● **What this task involves**:
Copy each line below that contains "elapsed".

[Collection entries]
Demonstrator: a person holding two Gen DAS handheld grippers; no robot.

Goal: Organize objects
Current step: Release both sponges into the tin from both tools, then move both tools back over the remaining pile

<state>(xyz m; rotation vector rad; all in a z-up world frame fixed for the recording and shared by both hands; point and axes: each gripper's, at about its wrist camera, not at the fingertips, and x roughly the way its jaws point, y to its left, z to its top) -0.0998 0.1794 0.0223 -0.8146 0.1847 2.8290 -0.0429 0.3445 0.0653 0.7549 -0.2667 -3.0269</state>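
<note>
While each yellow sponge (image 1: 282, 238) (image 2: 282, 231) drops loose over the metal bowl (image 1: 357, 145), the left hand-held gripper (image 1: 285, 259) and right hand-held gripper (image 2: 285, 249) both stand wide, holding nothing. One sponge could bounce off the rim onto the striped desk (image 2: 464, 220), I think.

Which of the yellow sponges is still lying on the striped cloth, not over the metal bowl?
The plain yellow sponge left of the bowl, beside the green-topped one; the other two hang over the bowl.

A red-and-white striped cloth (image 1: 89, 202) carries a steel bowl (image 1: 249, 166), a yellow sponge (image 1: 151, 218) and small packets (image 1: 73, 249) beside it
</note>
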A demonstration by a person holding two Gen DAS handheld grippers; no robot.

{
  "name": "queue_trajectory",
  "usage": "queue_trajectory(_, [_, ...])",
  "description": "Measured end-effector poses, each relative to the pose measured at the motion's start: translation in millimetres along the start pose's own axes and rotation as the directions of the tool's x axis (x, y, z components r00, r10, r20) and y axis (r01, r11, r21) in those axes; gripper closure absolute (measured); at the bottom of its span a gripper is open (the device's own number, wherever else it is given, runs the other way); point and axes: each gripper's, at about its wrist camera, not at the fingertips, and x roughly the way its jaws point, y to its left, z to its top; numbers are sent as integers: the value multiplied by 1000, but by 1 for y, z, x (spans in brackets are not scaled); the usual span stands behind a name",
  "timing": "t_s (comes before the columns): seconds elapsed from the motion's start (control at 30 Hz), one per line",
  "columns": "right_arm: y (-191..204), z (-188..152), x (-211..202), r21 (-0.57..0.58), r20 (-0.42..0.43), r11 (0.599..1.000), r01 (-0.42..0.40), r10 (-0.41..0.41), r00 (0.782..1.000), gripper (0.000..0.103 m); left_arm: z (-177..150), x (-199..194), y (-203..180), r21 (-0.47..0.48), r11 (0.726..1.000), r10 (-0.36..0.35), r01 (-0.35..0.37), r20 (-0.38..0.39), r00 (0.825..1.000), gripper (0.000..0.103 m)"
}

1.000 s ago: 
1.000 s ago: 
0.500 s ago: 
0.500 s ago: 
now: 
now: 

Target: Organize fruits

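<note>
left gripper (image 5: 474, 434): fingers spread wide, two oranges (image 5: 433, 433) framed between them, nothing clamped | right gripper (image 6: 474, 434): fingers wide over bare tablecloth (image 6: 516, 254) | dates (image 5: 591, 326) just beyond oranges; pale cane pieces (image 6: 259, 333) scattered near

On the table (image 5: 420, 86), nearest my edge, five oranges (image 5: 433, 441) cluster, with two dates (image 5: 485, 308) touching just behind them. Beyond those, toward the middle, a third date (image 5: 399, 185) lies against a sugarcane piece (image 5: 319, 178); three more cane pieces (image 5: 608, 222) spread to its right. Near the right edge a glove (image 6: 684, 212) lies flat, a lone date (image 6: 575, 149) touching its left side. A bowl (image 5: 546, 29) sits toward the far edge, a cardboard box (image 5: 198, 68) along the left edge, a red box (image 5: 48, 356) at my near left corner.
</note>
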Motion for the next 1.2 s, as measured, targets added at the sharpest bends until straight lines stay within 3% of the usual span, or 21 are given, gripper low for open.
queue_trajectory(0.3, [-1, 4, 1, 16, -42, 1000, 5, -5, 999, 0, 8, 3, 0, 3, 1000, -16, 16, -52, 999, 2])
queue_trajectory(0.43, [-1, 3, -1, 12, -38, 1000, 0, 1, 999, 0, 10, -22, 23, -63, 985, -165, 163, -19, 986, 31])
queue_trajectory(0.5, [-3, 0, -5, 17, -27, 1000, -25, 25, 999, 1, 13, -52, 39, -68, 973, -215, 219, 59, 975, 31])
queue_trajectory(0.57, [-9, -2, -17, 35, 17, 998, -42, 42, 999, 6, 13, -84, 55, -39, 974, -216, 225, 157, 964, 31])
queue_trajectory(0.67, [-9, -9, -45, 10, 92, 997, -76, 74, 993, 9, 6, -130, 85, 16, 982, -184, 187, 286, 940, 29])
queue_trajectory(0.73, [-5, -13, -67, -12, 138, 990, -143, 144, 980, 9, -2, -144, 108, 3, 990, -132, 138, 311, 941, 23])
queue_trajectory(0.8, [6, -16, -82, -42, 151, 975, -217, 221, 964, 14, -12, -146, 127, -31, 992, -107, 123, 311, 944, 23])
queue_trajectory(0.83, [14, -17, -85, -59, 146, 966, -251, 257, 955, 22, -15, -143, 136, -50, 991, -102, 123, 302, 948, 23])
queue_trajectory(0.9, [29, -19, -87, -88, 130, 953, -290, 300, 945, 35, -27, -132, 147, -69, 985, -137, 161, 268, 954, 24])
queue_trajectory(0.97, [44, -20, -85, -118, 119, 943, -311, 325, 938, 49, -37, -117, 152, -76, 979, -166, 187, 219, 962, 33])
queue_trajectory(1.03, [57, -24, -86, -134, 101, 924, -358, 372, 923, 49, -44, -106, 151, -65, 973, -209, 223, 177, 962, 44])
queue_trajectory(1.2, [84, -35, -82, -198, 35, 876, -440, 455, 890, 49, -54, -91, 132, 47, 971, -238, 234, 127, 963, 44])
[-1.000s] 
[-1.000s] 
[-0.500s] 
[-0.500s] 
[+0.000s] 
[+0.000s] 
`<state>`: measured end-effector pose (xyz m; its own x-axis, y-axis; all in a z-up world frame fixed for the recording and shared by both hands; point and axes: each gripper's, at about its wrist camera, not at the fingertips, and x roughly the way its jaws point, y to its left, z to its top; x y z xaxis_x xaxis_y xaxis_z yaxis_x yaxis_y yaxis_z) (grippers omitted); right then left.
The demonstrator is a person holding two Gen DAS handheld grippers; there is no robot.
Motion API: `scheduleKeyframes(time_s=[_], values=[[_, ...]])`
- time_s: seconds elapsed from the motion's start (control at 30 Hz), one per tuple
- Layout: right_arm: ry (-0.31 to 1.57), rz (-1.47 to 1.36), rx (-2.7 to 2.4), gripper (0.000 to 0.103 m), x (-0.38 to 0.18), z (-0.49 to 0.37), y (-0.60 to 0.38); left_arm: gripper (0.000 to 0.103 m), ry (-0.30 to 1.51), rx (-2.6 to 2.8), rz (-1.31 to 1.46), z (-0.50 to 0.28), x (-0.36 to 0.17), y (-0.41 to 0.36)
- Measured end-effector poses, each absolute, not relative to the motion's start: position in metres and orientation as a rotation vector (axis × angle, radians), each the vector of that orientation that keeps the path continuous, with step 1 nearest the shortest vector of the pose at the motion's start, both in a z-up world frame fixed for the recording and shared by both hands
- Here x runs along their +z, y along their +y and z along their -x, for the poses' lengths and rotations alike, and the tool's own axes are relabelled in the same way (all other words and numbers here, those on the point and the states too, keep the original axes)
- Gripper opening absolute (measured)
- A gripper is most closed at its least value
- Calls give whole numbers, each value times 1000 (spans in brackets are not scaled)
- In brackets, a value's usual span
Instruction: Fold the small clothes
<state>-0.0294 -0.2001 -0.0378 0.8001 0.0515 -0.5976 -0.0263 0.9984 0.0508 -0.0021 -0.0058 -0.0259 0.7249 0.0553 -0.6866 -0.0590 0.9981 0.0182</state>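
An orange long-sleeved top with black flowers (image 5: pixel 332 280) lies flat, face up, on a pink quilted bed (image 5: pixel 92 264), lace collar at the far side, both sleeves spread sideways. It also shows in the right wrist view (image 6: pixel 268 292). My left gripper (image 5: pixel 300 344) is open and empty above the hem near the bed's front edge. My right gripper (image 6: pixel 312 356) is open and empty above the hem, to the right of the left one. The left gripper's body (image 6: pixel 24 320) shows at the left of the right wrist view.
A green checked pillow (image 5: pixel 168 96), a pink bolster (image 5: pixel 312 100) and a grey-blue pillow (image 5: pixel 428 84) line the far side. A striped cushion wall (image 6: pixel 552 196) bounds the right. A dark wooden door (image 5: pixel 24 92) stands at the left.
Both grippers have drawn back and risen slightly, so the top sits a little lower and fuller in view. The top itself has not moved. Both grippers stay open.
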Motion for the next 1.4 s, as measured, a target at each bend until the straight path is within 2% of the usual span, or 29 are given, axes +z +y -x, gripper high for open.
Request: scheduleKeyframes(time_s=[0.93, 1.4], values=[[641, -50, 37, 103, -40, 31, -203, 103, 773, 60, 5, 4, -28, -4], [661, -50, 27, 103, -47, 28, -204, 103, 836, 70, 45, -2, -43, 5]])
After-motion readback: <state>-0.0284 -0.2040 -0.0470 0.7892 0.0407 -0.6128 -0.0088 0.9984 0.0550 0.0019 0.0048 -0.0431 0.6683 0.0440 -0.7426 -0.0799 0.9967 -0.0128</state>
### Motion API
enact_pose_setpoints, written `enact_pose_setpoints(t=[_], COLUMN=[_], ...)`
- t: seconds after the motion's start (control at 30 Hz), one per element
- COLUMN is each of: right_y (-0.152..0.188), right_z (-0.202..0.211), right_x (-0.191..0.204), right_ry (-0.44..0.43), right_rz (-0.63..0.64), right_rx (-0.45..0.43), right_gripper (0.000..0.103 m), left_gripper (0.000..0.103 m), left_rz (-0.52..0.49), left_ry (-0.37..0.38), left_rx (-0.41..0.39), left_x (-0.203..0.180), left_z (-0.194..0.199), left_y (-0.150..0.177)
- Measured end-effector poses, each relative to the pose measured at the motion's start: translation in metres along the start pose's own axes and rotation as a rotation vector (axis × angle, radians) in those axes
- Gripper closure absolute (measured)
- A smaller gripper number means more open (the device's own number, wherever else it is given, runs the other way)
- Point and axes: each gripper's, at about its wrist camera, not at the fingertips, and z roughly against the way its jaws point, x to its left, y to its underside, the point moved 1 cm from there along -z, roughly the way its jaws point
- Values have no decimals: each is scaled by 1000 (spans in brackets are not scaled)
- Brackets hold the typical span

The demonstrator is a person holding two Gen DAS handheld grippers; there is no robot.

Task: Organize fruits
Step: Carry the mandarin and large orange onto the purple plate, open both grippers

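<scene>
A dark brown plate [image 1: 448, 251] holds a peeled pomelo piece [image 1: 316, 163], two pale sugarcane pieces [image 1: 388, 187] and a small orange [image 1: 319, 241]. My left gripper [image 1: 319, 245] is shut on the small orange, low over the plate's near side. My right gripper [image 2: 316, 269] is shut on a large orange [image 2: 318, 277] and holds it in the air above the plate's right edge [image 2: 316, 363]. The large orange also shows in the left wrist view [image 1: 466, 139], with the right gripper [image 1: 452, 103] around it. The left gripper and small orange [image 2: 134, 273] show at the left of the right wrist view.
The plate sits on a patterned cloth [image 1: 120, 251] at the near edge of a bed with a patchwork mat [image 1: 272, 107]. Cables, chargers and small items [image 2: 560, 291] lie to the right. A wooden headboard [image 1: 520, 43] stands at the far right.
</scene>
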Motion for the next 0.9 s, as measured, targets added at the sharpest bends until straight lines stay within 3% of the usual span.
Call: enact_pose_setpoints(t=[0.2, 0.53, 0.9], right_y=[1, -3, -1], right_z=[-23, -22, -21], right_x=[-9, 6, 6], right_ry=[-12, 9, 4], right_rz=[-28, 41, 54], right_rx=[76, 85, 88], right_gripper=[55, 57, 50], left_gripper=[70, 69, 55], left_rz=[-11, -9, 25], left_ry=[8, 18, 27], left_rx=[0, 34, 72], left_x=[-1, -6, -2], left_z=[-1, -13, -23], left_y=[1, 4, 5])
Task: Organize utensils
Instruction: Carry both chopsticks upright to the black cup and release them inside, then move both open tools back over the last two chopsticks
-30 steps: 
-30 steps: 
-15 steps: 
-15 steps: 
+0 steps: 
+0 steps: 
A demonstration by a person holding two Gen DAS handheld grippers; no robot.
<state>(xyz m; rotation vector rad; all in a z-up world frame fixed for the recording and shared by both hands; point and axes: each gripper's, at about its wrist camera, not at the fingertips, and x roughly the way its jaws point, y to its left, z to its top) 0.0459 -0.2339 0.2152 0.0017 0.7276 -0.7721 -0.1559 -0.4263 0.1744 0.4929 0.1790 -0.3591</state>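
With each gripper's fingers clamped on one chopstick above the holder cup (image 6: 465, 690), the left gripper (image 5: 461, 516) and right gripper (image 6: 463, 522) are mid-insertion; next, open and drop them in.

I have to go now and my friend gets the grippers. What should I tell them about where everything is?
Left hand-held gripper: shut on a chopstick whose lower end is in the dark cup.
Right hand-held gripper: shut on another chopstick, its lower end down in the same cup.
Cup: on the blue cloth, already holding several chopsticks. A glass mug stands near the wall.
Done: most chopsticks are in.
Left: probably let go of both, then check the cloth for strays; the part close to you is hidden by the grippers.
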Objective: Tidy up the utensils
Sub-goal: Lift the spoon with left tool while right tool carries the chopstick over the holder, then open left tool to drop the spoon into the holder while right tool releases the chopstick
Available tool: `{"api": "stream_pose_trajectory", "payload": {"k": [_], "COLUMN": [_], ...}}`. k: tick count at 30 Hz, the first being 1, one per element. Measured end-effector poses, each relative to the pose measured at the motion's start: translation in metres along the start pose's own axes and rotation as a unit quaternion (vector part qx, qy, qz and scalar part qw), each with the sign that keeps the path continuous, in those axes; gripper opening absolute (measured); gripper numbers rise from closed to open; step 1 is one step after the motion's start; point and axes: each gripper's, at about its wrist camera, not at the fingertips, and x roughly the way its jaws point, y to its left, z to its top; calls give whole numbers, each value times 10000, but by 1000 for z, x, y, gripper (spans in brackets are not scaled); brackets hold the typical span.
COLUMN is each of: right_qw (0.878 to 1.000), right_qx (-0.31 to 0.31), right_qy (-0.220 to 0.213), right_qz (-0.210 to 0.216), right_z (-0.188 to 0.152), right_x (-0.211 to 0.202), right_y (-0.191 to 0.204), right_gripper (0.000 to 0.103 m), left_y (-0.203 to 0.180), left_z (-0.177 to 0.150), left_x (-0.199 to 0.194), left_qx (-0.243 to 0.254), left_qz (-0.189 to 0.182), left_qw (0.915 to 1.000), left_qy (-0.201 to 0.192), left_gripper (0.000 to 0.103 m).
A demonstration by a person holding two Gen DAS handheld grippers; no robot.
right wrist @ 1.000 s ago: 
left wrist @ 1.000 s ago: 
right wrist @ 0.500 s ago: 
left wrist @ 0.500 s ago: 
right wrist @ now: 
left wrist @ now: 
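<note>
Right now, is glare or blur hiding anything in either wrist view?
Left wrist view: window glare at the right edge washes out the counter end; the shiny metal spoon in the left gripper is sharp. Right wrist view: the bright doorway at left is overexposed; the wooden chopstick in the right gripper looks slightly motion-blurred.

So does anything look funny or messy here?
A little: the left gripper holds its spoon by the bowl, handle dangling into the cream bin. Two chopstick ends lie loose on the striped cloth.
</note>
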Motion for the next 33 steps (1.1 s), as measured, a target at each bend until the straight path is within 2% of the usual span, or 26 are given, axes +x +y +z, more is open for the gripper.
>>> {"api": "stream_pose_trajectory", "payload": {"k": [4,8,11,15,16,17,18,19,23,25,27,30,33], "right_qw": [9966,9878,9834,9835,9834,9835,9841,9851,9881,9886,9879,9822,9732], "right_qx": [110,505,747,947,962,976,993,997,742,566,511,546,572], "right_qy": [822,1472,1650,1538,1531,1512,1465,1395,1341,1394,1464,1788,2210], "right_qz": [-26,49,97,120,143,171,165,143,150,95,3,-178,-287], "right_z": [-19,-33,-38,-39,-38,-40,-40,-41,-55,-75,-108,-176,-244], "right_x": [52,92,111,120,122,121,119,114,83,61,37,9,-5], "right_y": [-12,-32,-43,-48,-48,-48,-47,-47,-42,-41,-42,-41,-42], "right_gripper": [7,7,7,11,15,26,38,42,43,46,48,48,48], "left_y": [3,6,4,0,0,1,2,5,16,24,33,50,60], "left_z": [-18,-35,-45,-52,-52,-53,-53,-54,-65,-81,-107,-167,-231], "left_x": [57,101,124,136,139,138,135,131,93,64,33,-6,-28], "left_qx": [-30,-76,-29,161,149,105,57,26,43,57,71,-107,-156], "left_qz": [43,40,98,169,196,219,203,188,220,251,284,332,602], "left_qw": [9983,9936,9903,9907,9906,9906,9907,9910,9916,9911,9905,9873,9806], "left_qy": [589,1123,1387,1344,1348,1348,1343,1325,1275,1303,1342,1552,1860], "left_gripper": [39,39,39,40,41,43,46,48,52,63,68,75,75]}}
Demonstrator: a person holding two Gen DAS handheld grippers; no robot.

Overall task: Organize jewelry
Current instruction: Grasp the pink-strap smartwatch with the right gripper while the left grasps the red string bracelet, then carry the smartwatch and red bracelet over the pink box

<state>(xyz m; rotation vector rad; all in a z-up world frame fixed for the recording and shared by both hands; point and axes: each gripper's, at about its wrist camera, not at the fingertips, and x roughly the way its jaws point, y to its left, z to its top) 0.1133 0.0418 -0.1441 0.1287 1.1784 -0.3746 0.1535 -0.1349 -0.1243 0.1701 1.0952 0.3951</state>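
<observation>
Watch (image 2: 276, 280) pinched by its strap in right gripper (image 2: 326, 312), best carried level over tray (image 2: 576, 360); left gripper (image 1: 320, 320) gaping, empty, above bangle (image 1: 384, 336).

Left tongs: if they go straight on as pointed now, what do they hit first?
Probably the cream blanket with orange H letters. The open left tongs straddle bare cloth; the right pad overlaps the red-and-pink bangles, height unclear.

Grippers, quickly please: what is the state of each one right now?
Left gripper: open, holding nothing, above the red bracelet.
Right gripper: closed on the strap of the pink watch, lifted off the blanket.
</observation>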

● **Written reply**:
  "timing": "t_s (comes before the columns): seconds elapsed from the motion's start (control at 30 Hz), one per line",
- time_s: seconds elapsed from the motion's start (control at 30 Hz), one per tuple

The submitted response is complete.